Facebook. Twitter. LinkedIn. Pinterest. Google+. Tumblr. Instagram. Flickr. Vine. Etc. We are the most connected “social” people in history. So why do so many people feel desperately alone and disconnected?
Futurist Alan Toffler warned that high tech demands “high touch.” Others have warned that the online “community” is an “artificial intimacy,” devoid of real-life relationships.
There’s still one place to find genuine communityand it’s not Starbucks. The apostle Paul wrote nearly two thousand years ago that we can find our need for connection and intimacy in the Body of Christ: the church.
The human body has many parts, but the many parts make up one whole body. So it is with the body of Christ. Some of us are Jews, some are Gentiles, some are slaves, and some are free. But we have all been baptized into one body by one Spirit, and we all share the same Spirit (1 Corinthians 12:12-13).
Black, white. Mac, PC. Democrat, Republican, Independent. Mainline, evangelical. Etc., etc. All are one as the Body of Christ.
Unfortunately what often breaks connections in the church is a sense of inferiority to others:
Yes, the body has many different parts, not just one part. If the foot says, “I am not a part of the body because I am not a hand,” that does not make it any less a part of the body.

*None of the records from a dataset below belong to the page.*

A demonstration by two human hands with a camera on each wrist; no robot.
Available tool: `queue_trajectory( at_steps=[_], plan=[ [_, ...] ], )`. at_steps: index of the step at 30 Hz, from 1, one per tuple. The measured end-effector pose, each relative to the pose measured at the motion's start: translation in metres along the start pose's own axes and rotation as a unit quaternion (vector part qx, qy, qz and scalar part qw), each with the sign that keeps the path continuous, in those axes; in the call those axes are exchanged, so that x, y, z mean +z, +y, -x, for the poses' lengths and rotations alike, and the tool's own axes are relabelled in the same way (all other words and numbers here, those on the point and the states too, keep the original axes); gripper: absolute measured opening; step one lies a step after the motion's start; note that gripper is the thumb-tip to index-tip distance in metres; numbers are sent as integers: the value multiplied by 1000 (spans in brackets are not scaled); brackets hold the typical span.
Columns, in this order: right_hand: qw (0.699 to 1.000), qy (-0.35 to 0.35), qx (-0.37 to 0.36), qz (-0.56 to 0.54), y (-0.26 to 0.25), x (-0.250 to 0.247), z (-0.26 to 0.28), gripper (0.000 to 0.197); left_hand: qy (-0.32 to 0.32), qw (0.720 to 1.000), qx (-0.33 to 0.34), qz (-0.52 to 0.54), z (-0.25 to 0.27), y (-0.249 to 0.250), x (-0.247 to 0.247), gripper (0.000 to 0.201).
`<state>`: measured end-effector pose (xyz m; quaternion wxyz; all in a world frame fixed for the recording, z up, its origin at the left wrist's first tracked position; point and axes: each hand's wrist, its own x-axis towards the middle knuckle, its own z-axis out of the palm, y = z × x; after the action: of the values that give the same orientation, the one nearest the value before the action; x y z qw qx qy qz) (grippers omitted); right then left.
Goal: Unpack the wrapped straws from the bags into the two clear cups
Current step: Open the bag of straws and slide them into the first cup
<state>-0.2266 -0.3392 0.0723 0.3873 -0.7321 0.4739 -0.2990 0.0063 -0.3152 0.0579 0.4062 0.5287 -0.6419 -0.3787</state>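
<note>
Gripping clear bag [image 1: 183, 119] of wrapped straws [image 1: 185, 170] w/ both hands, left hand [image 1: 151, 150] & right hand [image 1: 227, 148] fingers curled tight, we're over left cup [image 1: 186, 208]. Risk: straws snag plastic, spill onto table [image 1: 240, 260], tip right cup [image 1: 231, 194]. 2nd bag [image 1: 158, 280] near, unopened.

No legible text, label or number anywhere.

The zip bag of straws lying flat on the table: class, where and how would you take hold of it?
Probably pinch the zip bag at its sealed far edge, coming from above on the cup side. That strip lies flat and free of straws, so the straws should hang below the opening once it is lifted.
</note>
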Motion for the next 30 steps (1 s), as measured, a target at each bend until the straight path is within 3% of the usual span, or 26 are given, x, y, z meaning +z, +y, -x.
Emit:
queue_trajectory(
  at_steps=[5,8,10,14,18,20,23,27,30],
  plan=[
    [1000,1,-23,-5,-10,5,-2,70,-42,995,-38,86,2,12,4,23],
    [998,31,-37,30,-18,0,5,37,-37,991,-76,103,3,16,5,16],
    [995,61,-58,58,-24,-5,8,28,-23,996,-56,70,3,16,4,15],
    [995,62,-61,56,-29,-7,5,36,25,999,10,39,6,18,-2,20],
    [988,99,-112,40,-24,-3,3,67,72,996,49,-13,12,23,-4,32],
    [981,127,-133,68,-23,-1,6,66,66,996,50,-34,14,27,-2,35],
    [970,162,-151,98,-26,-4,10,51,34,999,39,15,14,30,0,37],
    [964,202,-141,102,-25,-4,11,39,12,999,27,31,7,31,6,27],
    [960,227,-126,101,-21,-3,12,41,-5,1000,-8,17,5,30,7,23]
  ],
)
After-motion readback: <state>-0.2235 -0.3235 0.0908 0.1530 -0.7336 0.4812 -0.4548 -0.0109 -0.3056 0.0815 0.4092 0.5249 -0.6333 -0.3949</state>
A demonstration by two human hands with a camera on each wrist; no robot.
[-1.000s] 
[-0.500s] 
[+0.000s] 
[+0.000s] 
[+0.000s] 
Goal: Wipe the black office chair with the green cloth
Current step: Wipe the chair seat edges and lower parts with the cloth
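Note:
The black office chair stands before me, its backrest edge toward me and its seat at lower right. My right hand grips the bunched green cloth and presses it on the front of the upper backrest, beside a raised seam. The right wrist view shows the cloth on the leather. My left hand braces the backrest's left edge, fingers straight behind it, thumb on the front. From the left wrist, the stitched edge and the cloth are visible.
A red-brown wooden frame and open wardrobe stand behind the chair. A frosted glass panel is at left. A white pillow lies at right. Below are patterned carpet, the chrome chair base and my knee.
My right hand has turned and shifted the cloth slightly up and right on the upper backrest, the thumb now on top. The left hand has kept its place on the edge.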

And if the ear says, “I am not part of the body because I am not an eye,” would that make it any less a part of the body? If the whole body were an eye, how would you hear? Or if your whole body were an ear, how would you smell anything?
But our bodies have many parts, and God has put each part just where he wants it. How strange a body would be if it had only one part! Yes, there are many parts, but only one body (1 Corinthians 12:14-20).
There are also a few who break connections because they think they don’t need others or are better than others:
The eye can never say to the hand, “I don’t need you.” The head can’t say to the feet, “I don’t need you.”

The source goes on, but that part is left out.